What has transpired so far regarding the compressor station in Section 12 which is zoned Residential R2: BHP installed a huge compressor engine and three-sided metal shed over it without an application that should have specified distance to homes, what decibel noise level and what pollution levels the engine would emit, and neighbors notified since it was in a tight circle of residential homes. Vern Sitton’s house is only 180 feet away from the engine and he spends most of his time outside. June Elliott’s new house is right above it, the Pee Dee cemetery right in front of it, and the parsonage and Eoff residence below. Nobody here knew what was going on, they had to find out by asking questions of the workers. A verbal request was made to get the compressor station on the 11/15 zoning committee meeting before the station was completed, with numerous community residents planning to attend and present a petition of over 60 names objecting to it, but was refused saying it would have to wait til the December meeting (plenty of time for BHP to finish up and leave, which they did).

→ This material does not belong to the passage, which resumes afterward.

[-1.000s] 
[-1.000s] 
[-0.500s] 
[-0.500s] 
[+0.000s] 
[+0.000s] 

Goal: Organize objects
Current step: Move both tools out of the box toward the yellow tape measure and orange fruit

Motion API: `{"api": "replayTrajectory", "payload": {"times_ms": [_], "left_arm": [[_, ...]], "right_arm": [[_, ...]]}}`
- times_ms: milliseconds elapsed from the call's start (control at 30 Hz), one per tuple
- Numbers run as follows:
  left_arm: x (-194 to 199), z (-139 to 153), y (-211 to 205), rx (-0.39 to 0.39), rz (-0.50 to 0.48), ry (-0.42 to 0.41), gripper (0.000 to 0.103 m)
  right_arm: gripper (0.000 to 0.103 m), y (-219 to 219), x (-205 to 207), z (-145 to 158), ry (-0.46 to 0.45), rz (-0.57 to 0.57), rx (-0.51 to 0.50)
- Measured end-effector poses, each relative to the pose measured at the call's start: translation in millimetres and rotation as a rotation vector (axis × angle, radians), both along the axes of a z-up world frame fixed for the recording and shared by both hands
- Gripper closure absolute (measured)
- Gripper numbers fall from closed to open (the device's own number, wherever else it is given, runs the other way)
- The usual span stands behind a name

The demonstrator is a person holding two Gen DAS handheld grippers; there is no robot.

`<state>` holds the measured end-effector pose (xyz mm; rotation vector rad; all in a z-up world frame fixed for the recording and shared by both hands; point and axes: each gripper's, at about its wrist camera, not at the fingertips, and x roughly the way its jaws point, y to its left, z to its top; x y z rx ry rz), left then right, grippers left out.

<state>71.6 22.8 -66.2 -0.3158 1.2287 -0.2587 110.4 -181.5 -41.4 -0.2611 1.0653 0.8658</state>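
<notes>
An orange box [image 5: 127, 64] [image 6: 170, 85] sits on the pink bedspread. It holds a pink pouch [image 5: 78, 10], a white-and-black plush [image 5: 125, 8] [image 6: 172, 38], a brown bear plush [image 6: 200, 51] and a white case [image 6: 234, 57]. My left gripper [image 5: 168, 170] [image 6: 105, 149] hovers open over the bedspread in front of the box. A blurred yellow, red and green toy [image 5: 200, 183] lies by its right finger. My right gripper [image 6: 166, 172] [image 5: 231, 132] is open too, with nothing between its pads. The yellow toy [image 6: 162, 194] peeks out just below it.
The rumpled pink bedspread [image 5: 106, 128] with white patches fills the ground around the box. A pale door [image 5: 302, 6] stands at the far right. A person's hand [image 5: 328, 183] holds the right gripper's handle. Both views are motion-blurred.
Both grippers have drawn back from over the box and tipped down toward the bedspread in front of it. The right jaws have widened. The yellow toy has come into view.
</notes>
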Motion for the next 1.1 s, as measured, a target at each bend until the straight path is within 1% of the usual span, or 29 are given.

A written request has been made for it to now be on the December City Council agenda. City residents want answers on why this was allowed to happen.

A building permit for an 18x25 Compressor Enclosure was signed 11/13 and hand-delivered to BHP after the shed was completed and before the 11/15 zoning meeting. Construction was then started on the 16th for a metal enclosure around the engine and shed that consists only of three uninsulated walls and no roof. There’s no way this can be considered adequate insulation against the noise level. The opening is pointed directly at the cemetery. Cemeteries are consecrated land and should be shown respect - think about funerals and people who visit gravesites. The compressor wasn’t turned on fulltime before around 11/26 so nobody could know how much noise it would make before that — it is now running and is very loud if you are outside, the intensity seems to vary with which way the wind is blowing. It sounds like a diesel engine on a freight train idling on the track which will go on forever 24/7. I can hear it in my yard, and in my house even with the TV on — others are much closer.

Everyone who has been asked "would you want one in your front yard" has answered "No." All city officials would do well to remember the Golden Rule which is as ethically and morally important today as it was thousands of years ago. From ancient Greece: "Do not do to others what would anger you if done to you by others" – Isocrates. Even farther back in history from China: "Never impose on others what you would not choose for yourself" – Confucius. For anyone who believes "the noise level is not loud" please drive over and park at the Pee Dee Cemetery and stay for an hour or so. If it can happen here, it can and will happen anywhere in the city or county that BHP chooses.